*BRIEF:*
Below is a listing; repeat exactly the lines from the one containing "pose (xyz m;" to the one containing "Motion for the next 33", both included.

*DATA PROVIDED:*
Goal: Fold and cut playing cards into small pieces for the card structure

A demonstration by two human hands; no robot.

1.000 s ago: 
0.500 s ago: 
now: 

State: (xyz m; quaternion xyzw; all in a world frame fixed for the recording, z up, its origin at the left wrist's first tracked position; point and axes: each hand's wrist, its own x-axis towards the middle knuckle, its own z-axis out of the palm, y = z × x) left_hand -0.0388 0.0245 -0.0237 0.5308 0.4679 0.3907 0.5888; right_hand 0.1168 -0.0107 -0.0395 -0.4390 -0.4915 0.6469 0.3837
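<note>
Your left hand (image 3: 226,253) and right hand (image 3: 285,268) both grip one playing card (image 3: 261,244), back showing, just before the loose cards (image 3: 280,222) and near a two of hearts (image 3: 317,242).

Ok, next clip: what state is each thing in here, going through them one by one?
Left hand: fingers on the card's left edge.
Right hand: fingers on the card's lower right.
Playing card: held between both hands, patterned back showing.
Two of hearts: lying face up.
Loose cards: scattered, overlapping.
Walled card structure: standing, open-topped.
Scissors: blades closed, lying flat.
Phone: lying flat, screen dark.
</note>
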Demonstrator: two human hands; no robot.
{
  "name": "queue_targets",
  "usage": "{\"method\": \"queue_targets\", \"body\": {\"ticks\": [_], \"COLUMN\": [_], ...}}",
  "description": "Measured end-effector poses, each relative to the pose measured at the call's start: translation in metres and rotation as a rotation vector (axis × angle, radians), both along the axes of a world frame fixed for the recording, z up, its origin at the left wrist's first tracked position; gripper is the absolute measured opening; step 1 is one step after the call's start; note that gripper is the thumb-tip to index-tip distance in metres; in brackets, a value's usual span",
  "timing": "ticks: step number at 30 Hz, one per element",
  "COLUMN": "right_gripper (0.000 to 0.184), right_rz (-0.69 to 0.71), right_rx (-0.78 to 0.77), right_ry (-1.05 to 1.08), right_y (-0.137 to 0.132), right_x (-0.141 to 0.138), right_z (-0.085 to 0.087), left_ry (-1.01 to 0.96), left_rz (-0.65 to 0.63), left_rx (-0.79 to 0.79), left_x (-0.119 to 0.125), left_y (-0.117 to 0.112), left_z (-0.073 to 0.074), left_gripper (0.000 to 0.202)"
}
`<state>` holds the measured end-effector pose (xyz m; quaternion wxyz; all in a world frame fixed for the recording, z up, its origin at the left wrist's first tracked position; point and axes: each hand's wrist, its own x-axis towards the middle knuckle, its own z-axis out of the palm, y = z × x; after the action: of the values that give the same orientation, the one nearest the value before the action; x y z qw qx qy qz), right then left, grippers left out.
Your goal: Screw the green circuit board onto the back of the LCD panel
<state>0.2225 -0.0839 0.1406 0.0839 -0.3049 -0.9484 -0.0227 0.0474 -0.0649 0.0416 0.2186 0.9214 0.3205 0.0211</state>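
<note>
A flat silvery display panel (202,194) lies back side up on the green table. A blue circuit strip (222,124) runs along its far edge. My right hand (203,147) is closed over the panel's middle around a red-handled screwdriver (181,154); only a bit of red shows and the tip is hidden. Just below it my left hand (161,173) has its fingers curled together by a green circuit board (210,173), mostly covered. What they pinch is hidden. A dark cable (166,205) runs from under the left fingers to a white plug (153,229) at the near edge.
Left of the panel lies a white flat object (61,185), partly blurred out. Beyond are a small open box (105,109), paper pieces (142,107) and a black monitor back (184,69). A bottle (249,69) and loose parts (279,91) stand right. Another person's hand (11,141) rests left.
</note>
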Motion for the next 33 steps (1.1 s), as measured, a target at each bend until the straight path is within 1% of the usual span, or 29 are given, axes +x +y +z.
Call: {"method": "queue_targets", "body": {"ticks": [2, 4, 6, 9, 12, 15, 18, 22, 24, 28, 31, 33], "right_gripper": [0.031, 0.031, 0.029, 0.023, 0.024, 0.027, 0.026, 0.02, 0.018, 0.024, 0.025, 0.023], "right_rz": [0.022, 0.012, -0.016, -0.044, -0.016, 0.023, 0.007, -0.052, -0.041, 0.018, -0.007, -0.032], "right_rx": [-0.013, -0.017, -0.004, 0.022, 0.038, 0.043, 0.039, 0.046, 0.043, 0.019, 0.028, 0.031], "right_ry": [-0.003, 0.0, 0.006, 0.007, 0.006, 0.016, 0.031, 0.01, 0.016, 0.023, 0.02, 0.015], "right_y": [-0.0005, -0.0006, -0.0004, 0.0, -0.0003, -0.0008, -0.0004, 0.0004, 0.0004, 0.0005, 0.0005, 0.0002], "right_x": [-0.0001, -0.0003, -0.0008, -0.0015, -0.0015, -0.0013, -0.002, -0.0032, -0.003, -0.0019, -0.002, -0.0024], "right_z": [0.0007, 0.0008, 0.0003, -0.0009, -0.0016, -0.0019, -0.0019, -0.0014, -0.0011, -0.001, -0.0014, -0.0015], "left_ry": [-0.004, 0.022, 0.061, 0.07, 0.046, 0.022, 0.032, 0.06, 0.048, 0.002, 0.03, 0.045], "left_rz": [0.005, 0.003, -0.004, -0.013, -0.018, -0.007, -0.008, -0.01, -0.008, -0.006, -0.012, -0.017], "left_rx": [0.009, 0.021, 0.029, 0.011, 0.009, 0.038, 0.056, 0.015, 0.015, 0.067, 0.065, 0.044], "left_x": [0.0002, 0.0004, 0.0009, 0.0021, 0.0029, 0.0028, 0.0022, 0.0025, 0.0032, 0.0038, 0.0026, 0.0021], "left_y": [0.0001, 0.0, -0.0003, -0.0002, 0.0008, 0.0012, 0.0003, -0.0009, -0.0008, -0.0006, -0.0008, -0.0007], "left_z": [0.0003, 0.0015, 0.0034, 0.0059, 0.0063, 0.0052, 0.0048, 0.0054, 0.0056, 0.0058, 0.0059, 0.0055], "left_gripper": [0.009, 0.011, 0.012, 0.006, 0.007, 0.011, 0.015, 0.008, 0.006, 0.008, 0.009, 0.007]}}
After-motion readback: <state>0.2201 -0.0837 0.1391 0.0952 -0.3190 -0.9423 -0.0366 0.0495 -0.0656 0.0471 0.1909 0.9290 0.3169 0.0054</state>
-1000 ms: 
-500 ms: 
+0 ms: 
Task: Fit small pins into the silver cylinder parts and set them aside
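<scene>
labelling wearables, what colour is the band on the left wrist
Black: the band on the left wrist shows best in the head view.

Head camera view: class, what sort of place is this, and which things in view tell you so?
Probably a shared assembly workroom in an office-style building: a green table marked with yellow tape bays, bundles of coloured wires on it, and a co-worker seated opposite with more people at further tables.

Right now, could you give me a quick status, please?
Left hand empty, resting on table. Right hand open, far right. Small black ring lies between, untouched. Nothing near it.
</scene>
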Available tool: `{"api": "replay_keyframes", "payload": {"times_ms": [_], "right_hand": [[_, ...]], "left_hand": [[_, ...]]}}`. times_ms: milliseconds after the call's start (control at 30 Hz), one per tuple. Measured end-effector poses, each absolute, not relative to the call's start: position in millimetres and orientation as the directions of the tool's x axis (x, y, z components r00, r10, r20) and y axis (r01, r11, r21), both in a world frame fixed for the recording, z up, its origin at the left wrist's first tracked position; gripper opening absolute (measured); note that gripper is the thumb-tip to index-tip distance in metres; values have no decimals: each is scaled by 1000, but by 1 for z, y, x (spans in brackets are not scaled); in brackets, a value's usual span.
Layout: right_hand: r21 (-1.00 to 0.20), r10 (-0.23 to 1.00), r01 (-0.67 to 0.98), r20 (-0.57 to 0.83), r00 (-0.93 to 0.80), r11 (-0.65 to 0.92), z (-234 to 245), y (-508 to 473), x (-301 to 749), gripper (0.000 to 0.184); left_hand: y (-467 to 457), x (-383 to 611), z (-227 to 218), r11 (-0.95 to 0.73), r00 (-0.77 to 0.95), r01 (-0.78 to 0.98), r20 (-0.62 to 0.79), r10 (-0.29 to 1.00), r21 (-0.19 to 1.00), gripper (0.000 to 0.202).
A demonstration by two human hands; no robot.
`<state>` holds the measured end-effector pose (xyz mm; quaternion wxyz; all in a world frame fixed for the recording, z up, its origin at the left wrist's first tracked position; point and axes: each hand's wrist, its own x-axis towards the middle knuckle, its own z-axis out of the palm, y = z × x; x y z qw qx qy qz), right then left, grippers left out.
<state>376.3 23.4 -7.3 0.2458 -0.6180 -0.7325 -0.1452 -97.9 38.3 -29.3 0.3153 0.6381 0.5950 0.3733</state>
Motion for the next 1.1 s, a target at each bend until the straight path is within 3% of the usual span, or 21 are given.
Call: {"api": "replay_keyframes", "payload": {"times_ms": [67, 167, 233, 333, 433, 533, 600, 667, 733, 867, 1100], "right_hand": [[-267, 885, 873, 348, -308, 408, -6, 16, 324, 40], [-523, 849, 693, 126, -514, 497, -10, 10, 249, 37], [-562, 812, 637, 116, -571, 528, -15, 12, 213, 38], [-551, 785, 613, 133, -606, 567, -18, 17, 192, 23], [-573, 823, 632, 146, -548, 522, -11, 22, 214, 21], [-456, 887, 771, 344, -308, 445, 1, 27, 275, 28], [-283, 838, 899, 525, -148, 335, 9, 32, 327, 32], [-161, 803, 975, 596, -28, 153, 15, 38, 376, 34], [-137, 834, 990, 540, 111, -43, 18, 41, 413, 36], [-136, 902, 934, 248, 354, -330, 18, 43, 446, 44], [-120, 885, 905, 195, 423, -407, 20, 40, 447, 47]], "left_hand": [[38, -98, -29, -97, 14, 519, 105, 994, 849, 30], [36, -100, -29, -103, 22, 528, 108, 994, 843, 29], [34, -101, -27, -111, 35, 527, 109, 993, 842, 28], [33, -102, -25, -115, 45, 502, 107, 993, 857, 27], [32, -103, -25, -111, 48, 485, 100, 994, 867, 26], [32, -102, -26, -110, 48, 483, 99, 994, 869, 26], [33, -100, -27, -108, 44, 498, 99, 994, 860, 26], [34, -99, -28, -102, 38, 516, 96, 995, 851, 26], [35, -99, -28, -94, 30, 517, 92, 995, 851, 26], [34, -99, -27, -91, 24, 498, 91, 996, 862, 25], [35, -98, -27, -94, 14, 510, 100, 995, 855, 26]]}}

*FINAL ANSWER:*
`<state>` holds the measured end-effector pose (xyz m; quaternion wxyz; all in a world frame fixed for the recording, z up, its origin at the left wrist's first tracked position; point and axes: each hand's wrist, its own x-axis towards the middle knuckle, its own z-axis out of the palm, y = z × x; after the action: of the values that give the same orientation, the one nearest the value before the action; x y z qw qx qy qz), right then left, grippers left out.
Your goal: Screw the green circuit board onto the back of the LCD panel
<state>0.2225 -0.0839 0.1406 0.0839 -0.3049 -0.9484 -0.0227 0.0474 -0.0649 0.0416 0.2186 0.9214 0.3205 0.0211</state>
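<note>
A flat silvery display panel (202,194) lies back side up on the green table. A blue circuit strip (222,124) runs along its far edge. My right hand (203,147) is closed over the panel's middle around a red-handled screwdriver (181,154); only a bit of red shows and the tip is hidden. Just below it my left hand (161,173) has its fingers curled together by a green circuit board (210,173), mostly covered. What they pinch is hidden. A dark cable (166,205) runs from under the left fingers to a white plug (153,229) at the near edge.
Left of the panel lies a white flat object (61,185), partly blurred out. Beyond are a small open box (105,109), paper pieces (142,107) and a black monitor back (184,69). A bottle (249,69) and loose parts (279,91) stand right. Another person's hand (11,141) rests left.
</note>
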Motion for the next 33 steps (1.1 s), as measured, a target at each bend until the straight path is within 1% of the usual span, or 29 are given, axes +x +y +z.

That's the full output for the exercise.